To rent out the guest room, I need to add a firewall of 5/8" type X sheetrock to the garage ceiling and walls. To cover all bases before I get it inspected, I have several questions. I live in NC near Asheville, but not in the city limits.

1 - Due to the guest room being above the garage, I believe I need to install the firewall sheetrock on all 4 walls in addition to the ceiling, not just the wall abutting the house. Is this correct?

2 - The garage has 9 pressure treated 6x6 posts holding up the upper floor, one in each corner, one in the center of each of the 4 walls, and one in the very center of the garage (which has a gravel floor). On the walls, these jut into the garage a few more inches than the main studwalls. Do I need to cover these "jut-outs" with vertical strips of type X sheetrock as well? The center post too?
If so, then will I also need to cover the triple-thickness 2x10 beam assembly running on the garage ceiling from front to back holding up the crosswise floor joists at their center point (extending 9 1/2 inches lower than where the main ceiling drywall will be and resting on the center post)? 

3 - Around the perimeter at floor level, the lowest PT sill studs are nailed into horizontal floor-level 6x6 posts as well, which are attached with heavy "T" brackets to all the vertical 6x6 posts (which all have concrete footers below ground level). Need these ground-level sill 6x6's be covered as well (with an inch or so of concrete), so that no wood is showing?

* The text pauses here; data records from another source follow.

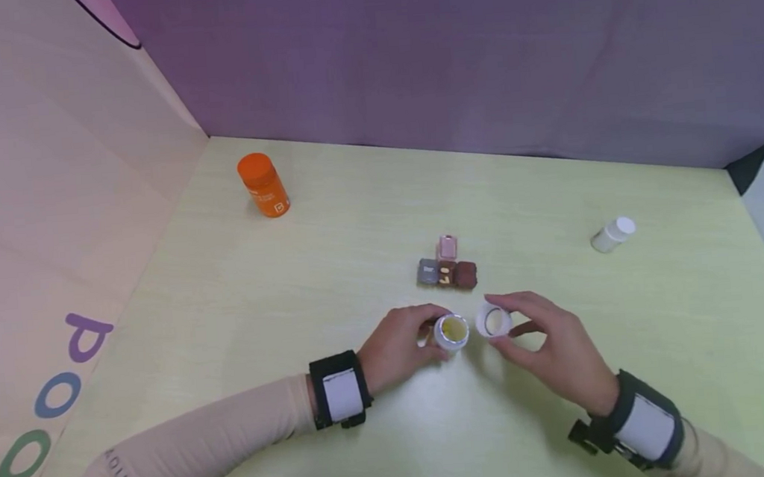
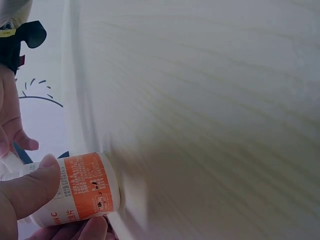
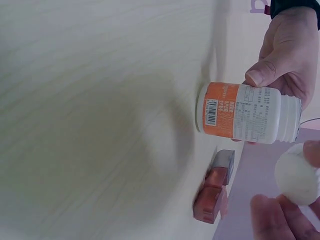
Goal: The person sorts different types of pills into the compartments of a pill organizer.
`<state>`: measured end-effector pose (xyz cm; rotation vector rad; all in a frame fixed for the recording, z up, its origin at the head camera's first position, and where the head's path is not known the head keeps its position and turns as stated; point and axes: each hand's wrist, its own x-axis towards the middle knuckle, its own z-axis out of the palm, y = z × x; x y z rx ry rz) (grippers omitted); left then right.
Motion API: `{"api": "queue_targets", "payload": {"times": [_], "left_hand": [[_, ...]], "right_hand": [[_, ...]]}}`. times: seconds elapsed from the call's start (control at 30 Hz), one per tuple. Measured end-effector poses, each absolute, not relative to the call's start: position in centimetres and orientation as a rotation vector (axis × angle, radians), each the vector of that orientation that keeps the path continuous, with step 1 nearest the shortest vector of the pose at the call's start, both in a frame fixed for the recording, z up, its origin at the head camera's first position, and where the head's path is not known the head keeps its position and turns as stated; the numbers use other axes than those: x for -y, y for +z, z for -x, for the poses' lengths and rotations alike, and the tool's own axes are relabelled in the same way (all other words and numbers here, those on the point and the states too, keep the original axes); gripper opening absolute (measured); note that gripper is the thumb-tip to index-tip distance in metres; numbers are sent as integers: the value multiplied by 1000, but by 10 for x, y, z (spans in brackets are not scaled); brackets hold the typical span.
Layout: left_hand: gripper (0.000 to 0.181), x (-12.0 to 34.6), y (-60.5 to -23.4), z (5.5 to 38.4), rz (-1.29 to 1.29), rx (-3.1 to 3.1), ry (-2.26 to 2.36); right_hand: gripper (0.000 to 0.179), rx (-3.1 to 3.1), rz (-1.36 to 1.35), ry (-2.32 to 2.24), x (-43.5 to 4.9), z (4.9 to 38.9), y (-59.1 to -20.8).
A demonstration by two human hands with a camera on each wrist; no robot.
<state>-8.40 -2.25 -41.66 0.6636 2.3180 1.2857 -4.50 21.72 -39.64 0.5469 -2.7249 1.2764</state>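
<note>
My left hand [image 1: 404, 345] grips a white and orange pill bottle [image 3: 242, 112] round its side. The bottle stands upright on the table with its mouth uncovered, and something yellow shows inside it in the head view. Just to the right, my right hand [image 1: 558, 341] pinches a white bottle cap [image 1: 493, 321] between thumb and fingers. The cap is apart from the bottle, its hollow underside facing the head camera. In the left wrist view the left thumb [image 2: 37, 187] lies along the bottle's label.
Beyond the hands, several small blocks [image 1: 447, 272] in grey, brown and pink sit together. An orange bottle [image 1: 264, 185] with an orange lid stands at the back left. A small white bottle [image 1: 614, 234] is at the right. A purple cloth [image 1: 449, 61] hangs behind the table.
</note>
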Motion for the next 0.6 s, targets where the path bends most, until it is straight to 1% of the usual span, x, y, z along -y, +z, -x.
{"api": "queue_targets", "payload": {"times": [0.37,0.6], "left_hand": [[50,23,-415,84,-643,-2324,1250],[49,23,-414,85,-658,-2332,1240]], "right_hand": [[63,2698,-658,1407,-197,47,-395],[54,2650,-729,1402,-188,49,-398]]}}
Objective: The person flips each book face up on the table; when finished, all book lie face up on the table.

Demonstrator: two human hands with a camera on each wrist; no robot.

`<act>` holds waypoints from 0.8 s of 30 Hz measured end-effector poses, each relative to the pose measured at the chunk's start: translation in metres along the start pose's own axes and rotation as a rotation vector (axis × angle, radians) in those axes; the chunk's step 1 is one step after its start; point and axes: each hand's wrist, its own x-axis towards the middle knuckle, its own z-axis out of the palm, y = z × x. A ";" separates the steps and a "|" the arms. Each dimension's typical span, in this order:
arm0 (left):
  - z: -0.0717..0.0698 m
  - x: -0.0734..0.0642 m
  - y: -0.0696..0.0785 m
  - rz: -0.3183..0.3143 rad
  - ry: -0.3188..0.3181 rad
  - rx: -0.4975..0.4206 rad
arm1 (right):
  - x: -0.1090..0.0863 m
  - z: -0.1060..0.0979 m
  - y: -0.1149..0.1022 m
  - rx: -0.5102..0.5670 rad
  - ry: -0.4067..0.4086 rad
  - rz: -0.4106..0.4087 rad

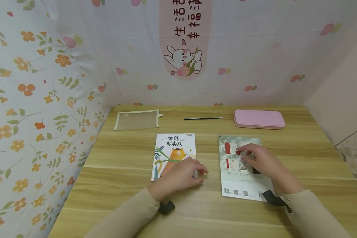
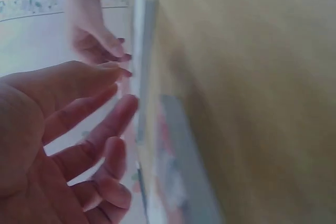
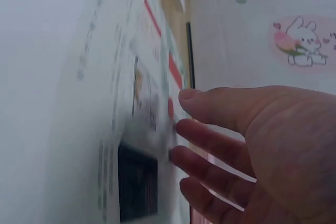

4 - Most of the wiring in the garage is romex, and in many areas will pass through a hole in the drywall when need be, which will be sealed with joint compound. Some will be covered by the drywall at ceiling level with furring strips to create a channel space for the wiring. I assume romex is OK. There is some BX as well.

5 - In the back of the garage is a vertical 4" PVC pipe a foot from the rear wall which runs from the ceiling to underground (coming from the upstairs toilet). Do I have to fabricate a square column around this and cover it with vertical strips of type X sheetrock too?

6 - Do the metal doors leading to the house (no windows) need to be self-closing? These are the metal Stanley-type ($150 range) entry doors and are pre-hung with wood frames. Do the wood frames present a problem?

7 - The lowest couple of inches inside the garage may occasionally get moisture in a heavy rain, can I use green bathroom-type sheetrock (1/2") for this or must it be type X as well, and 5/8"?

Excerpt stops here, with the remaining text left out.